You can prevent Descript from displaying context sensitive variable names with the /c option, and from decoding variable assignments to enumerated types with the /e option. If you don't want assignments to text strings being displayed, use the /s option. All these are useful if you find that false information is being displayed due to the same variables being used for different purposes in the script.
Descript is only guaranteed to work on code produced using the ACC compiler created by Ben Gokey of Raven Software. It relies on the compiler following a fixed set of rules, both in the compiled code and the layout of the ACS resource (it expects all the scripts to be sequentially arranged, followed by the strings, and finally the internal directory). Many changes which would still result in correctly executing code will be fatal for Descript , as its rules would be violated. This is not a design deficiency in Descript; several high level statements can only be reproduced because the low level opcodes appear in an exact sequence.
Descript relies on good programming practices having being used in the original scripts. For example, if a variable is used as both a string and an integer, this may result in Descript displaying false strings, and could result in the code recompiling differently. The enumerated types and context-sensitive variable naming could also cause a problem if the same variable is used for different purposes in different parts of the script, though the code will always recompile the same. If you find this a problem, you can disable variable assignments to enumerated types with the /e option, and context-sensitive variable names with the /c option. If strings assignments are being falsely displayed, you can turn them off with the /s option, though beware that this will seriously affect how the code will recompile. Note that use of the /s or /e switches will also disable the relevant context-sensitive variable names, as they stop variables from being assigned the appropriate types.
There appears to be a minor feature in the ACC compiler. If you create two nested "do" loops without brackets, and put a "continue" statement in the inner statement, the compiler will actually make this jump to the outer loop. This does not result in corrupted source (in fact Descript fixes it), but the decompiled source will compile differently than the original.

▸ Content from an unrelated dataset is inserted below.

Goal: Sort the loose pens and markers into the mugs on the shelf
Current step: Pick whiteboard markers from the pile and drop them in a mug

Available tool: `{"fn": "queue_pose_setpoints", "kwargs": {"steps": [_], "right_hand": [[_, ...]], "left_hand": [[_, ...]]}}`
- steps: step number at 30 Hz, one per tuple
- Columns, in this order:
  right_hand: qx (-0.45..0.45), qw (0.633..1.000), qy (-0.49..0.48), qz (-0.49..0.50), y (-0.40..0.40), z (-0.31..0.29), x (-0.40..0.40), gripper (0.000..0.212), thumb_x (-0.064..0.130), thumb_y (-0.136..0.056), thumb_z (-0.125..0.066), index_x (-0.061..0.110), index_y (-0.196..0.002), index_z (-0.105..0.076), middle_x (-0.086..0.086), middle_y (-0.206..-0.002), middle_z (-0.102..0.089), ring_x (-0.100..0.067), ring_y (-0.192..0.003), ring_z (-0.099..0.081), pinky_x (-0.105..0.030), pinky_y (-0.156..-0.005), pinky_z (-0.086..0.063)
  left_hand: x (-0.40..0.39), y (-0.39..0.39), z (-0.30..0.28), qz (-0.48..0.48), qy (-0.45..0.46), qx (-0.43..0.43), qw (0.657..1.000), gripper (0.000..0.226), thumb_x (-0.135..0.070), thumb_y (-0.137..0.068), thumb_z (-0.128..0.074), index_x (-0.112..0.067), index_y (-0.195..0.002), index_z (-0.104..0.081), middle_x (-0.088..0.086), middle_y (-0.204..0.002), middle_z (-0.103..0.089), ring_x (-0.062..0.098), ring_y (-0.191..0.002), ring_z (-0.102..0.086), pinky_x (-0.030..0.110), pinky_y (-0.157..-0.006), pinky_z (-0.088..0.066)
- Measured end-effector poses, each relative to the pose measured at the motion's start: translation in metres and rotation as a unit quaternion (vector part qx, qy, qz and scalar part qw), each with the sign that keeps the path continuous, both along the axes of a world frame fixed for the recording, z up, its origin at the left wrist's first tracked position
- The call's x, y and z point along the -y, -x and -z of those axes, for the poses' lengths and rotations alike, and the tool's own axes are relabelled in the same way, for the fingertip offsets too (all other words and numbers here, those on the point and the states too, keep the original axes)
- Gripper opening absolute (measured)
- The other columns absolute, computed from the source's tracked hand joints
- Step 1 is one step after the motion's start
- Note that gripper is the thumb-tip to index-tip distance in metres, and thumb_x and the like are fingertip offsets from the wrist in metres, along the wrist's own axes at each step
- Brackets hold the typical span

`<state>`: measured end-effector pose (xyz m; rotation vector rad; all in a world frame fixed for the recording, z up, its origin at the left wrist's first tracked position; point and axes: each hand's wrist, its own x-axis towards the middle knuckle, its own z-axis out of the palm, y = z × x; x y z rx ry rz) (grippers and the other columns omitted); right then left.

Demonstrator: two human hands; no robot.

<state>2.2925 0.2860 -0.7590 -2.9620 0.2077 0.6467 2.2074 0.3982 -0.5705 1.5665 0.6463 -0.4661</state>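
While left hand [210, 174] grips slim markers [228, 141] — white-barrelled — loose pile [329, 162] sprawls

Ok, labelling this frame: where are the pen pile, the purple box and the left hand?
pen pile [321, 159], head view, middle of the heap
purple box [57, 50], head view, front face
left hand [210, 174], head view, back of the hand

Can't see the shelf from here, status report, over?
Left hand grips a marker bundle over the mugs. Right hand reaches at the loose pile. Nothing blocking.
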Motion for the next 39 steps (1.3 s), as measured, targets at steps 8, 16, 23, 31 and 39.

In a few rare cases, two different source code fragments will compile to identical object code, with the result that Descript will choose one of the source representations. A classic example is if an if() statement occurs inside a do loop, and there is a continue statement inside the if() with nothing following it, Descript will generate an else statement instead of the "continue", meaning the same thing and generating the same object code.
The ACC compiler appears to get upset at the unary minus operator cropping up in expressions containing a multiplication or division. Thus the expression var0 = var1 * -5 would not compile, but var0 = var1 * (-5) would. Thus Descript will put brackets around unary operators in this situation. The modulus (%) operator is also handled in the same manner.
ACC does not like variable type "str" as a script argument. Therefore, Descript will always display arguments as type "int", but if an argument is used as a string, its name will be "astr".